If you are using the certificate for a webserver, you will want to add the root-ca.crt certificate to the Authorities Section of your browsers Certificate Manager, so that the server certificate can be verified as coming from your Root CA.
Create Client Certificate and Install
As with a server certificate, we follow the same steps. Note that we have used a password when we request a client certificate.
# openssl genrsa -aes128 -out client.key 2048 # openssl req -new -key client.key -out client.csr # scp client.csr firstname.lastname@example.org:/etc/ssl/ca.pbdigital.org/csr/
On the CA
# openssl ca -config root-ca.cnf -in csr/client.csr -out certs/client.crt -extensions client_ext
On the system that the certificate will be used, we grab the certificates from the CA.
# scp ca.pbdigital.org:/etc/ssl/ca.pbdigital.org/certs/client.crt . # scp ca.pbdigital.org:/etc/ssl/ca.pbdigital.org/root-ca.crt .
That is all the work the CA needs to do and can now be powered down again.
PKCS 12 Key & Certificate File
In order to use your client certificate with a browser, such as Firefox, you will need to combine your private key and the client certificate before it is added to Firefox's Certificate Manager. Follow the link for more information on the PKCS 12 File Format.
We can create a PKCS file with the following command.
$ openssl pkcs12 -export -out client.p12 -inkey client.key -in client.crt -certfile root-ca.crt
CAUTION: This pkcs12 key contains your private key so make sure you take steps to protect this.
One of the main reasons to use a CA over Self Signed Certificates is the management of Revoking Certificates. I will cover revoking a certificate and publishing the Certificate Revocation List.
On the CA, we have all our certificates stored in the certs directory which means we can easily revoke a certificate without requesting it from the client. We issue the following command to revoke the desired certificate.
# openssl ca -config root-ca.cnf -revoke certs/client.crt -crl_reason keyCompromise
Revocation reason, where reason is one of: unspecified, keyCompromise, CACompromise, affiliationChanged, superseded, cessationOfOperation, certificateHold or removeFromCRL. The matching of reason is case insensitive.
Create the CRL and Make Available on Web Server
We need to create a CRL any time we revoke certificates and make it available at the crl_url.
# openssl ca -gencrl -config root-ca.cnf -out root-ca.crl # scp root-ca.crt ocsp.pbdigital.org:/var/www/htdocs/root-ca.crl
Certificate Revocation Lists are being phased out in favor of OCSP. In fact, Firefox does not use CRLs anymore. However, it is good practice to publish the CRL as other clients may have uses for it.

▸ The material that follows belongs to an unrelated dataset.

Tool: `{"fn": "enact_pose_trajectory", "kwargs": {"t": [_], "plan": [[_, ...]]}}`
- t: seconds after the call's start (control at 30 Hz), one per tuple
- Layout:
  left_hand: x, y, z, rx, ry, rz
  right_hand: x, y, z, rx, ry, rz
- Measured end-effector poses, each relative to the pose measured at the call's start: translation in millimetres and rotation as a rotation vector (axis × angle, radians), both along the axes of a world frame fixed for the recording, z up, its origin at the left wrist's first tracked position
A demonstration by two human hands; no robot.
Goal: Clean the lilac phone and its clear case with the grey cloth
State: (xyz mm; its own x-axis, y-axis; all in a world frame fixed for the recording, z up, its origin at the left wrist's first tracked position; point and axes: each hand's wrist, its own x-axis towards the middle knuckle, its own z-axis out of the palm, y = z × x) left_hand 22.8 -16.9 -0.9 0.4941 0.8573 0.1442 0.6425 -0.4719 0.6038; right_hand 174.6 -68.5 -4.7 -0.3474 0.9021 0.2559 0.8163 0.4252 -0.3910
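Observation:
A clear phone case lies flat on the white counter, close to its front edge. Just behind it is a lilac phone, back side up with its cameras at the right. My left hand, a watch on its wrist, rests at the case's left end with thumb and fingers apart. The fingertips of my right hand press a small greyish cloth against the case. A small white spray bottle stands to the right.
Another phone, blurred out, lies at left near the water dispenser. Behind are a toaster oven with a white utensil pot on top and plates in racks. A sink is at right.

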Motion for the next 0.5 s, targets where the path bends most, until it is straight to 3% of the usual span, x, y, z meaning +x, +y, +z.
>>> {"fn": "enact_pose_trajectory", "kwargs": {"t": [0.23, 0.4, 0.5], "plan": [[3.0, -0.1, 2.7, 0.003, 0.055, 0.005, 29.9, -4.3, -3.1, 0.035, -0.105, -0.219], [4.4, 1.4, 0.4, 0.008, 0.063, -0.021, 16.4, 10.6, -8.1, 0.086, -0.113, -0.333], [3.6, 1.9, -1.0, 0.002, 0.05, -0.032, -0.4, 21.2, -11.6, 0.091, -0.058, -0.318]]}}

In this post we have created a Certificate Authority, however it is very important that we can trust the certificates we have issued, so in the following post I will cover creating an OCSP Responder. While many feel that OCSP is inherently broken, it is still invaluable in the use of SSL Stapling and also if you have the ability to programmatically check in web applications for revocation status.